When the line containing "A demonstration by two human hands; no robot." appears in the entries below, begin printing there and stop after the line containing "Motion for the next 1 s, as"; print each of those lines exactly and no other line.

(Collection entries)
______________________________

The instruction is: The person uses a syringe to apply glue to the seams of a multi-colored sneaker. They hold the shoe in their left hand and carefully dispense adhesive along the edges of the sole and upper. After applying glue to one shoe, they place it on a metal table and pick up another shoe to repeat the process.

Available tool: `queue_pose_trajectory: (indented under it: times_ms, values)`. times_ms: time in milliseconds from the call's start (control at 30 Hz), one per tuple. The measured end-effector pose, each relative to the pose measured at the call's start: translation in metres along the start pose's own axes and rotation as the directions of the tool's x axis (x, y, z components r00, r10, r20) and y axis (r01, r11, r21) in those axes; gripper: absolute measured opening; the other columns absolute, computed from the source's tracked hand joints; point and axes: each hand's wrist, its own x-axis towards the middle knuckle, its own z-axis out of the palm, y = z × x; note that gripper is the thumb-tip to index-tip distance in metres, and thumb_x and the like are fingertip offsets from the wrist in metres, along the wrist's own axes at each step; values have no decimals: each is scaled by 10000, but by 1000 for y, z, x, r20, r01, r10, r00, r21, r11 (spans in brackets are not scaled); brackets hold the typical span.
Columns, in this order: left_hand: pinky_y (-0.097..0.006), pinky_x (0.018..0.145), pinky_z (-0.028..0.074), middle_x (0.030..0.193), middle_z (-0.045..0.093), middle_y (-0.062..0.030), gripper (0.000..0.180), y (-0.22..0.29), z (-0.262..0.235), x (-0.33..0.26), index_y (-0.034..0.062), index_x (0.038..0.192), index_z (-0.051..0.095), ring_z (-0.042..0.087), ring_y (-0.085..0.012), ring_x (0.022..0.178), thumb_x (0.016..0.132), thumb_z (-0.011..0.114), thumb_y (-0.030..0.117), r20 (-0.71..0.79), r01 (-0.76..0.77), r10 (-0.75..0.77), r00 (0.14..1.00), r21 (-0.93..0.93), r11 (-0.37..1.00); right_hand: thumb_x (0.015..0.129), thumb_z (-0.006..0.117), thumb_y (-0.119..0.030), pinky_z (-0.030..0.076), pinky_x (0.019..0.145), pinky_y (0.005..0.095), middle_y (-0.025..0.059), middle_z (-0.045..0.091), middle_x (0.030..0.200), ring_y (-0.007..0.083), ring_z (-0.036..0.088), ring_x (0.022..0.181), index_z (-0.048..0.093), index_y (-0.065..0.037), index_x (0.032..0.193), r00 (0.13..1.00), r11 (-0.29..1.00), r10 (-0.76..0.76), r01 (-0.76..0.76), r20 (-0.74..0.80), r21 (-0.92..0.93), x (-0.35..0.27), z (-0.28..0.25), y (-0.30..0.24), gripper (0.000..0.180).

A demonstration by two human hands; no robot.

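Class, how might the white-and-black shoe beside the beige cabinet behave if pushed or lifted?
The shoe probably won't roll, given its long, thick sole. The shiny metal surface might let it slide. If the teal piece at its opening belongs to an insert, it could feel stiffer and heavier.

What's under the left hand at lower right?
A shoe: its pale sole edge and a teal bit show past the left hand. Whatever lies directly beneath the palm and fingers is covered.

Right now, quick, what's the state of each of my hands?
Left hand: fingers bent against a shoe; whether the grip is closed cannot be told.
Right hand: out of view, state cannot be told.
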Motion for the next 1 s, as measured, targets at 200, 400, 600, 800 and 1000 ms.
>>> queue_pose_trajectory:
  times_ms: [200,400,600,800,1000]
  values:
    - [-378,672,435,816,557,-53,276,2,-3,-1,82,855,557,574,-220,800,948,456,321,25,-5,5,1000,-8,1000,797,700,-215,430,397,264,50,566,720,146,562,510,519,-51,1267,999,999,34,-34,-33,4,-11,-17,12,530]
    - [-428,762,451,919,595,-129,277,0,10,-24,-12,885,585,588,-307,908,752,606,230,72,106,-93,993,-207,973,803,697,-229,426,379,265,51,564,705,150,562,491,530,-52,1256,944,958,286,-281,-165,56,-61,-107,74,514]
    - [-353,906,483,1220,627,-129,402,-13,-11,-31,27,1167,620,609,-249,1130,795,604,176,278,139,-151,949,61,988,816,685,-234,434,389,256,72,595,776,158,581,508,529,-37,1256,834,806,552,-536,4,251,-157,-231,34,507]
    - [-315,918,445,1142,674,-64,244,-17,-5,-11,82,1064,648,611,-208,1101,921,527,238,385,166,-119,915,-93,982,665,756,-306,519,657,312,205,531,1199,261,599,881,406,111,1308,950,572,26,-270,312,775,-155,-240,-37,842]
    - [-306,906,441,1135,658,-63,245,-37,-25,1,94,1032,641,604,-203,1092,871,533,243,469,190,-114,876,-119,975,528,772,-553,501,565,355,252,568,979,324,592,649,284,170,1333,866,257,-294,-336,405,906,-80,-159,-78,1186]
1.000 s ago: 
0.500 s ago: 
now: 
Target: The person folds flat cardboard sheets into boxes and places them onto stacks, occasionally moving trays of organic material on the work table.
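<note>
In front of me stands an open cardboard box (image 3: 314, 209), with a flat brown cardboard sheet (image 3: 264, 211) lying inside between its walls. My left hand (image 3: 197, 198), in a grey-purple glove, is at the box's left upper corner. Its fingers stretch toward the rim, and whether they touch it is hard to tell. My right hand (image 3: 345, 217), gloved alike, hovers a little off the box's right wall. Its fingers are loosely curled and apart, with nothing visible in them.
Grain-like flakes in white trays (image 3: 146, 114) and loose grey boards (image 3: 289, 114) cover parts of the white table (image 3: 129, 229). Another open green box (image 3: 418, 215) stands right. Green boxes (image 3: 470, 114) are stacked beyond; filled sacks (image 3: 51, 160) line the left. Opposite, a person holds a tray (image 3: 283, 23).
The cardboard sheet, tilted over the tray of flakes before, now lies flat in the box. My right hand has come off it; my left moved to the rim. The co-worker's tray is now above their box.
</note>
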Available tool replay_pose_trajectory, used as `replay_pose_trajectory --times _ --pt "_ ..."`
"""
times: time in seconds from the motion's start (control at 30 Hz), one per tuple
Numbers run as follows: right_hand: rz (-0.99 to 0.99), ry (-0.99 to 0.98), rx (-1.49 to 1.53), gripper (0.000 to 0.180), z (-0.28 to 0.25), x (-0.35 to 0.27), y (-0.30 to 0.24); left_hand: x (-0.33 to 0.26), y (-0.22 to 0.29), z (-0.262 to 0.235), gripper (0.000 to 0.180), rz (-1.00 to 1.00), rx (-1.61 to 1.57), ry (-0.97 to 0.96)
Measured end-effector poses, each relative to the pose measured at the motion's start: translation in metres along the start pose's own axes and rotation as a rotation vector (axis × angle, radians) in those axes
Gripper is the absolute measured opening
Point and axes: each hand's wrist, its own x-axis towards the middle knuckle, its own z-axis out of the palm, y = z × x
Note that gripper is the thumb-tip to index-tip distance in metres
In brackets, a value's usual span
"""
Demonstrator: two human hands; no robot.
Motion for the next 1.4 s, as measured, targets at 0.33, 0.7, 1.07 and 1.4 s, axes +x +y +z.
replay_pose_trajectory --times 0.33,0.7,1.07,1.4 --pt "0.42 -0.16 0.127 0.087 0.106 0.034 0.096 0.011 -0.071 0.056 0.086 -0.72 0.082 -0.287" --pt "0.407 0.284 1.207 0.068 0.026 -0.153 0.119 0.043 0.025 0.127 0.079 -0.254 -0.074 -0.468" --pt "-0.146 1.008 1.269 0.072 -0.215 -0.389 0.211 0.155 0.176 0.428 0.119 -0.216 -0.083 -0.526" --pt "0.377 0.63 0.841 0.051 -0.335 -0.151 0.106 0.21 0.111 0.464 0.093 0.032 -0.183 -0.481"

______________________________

Finished exercise:
A demonstration by two human hands; no robot.

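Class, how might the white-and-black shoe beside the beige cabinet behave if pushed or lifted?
The shoe probably won't roll, given its long, thick sole. The shiny metal surface might let it slide. If the teal piece at its opening belongs to an insert, it could feel stiffer and heavier.

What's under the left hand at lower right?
A shoe: its pale sole edge and a teal bit show past the left hand. Whatever lies directly beneath the palm and fingers is covered.

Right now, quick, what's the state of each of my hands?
Left hand: fingers bent against a shoe; whether the grip is closed cannot be told.
Right hand: out of view, state cannot be told.
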Motion for the next 1 s, as measured, targets at 200, 400, 600, 800 and 1000 ms.

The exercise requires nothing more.